Ostermann berichtete, dass es bereits Nachfragen von interessierten Pflegeeltern gegeben habe. Er betonte, dass gerade bei jugendlichen Flüchtlingen, die zwischen 14 und 18 Jahren alt seien, genau geguckt werde, ob eine Aufnahme in eine Familie möglich sei. Sie durchliefen unter anderem ein Clearing-Verfahren und würden von Psychologen betreut. Ziel sei es, den minderjährigen Flüchtlingen Sicherheit zu bieten und zu integrieren. Bei den Jugendlichen sei die Herangehensweise eine andere als bei kleinen Kindern.

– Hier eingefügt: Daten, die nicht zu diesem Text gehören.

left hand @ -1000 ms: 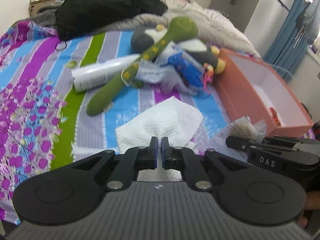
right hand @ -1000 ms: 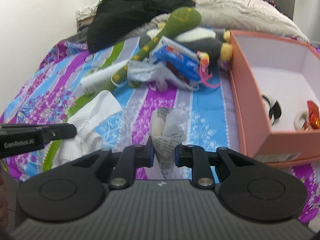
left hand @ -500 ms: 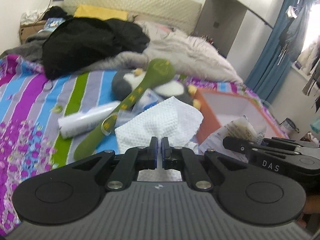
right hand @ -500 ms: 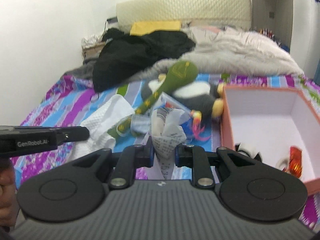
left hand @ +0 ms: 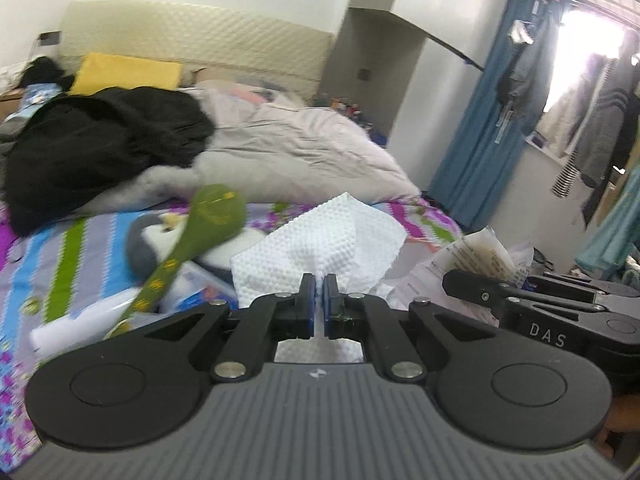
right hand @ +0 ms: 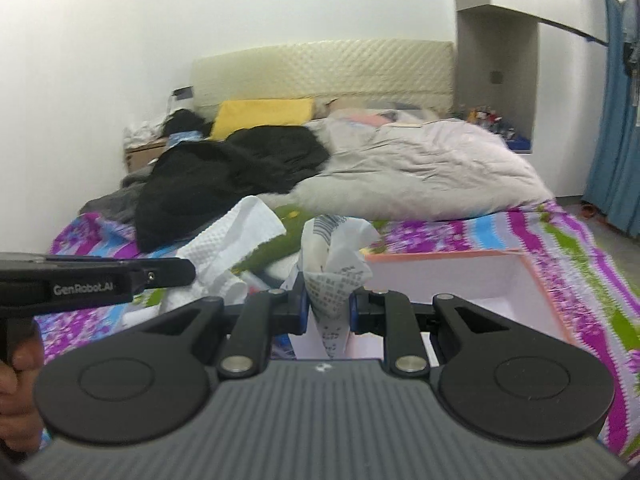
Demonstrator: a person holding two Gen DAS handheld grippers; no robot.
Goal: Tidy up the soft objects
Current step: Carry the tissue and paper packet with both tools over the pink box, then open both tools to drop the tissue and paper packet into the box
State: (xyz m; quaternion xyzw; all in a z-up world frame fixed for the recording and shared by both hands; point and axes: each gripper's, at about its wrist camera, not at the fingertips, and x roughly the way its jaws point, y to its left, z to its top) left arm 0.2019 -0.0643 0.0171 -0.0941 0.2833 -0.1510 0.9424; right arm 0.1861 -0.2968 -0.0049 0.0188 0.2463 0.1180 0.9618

„Auch die Pflegeeltern müssen wir uns sorgfältig anschauen“, betonte der Landrat. „Es muss passen“, sagte Uwe Peters, Fachbereichsleiter Kinder, Jugend, Familie. Ostermann fuhr fort, dass es ihnen ein großes Anliegen sei, Pflegeeltern auf ihre Aufgabe sorgsam vorzubereiten. Es gebe Schulungen und Informationsveranstaltungen. Und auch danach würden sie bei Schwierigkeiten nicht allein gelassen.

Wer einen Jugendlichen aufnehmen wolle, müsse Zeit haben, ihn zu betreuen. Es gelte, ihn in den Alltag zu integrieren und ihm zu helfen, die Kultur kennen zu lernen. „Die Leute sollten fest im Leben stehen und 30 Jahre oder älter sein.“ Es gehe um eine gewisse Lebenserfahrung.

Interessierte benötigen unter anderem ein erweitertes Führungszeugnis, eine ärztliche Bescheinigung und eine Verdienstbescheinigung. Außerdem müssten sie sich auf einen Hausbesuch einrichten.

Hilfe bei der

Integration

Sabine Moritz vom Pflegekinderdienst des Heidekreises sagte, dass es vier bis acht Wochen nach Einreichen aller Unterlagen dauere, bis ein Pflegekind in die Familie komme. Wie sonst auch, werde Pflegegeld gezahlt. Fahrten zu Therapeuten oder Dolmetscher würden finanziert.

Peters wies darauf hin, dass es möglich sei, dass ein Flüchtlingskind die Pflegefamilie wieder verlasse, wenn die leiblichen Eltern nach Deutschland kämen oder weil die Jugendlichen zu ihnen zurückkehrten.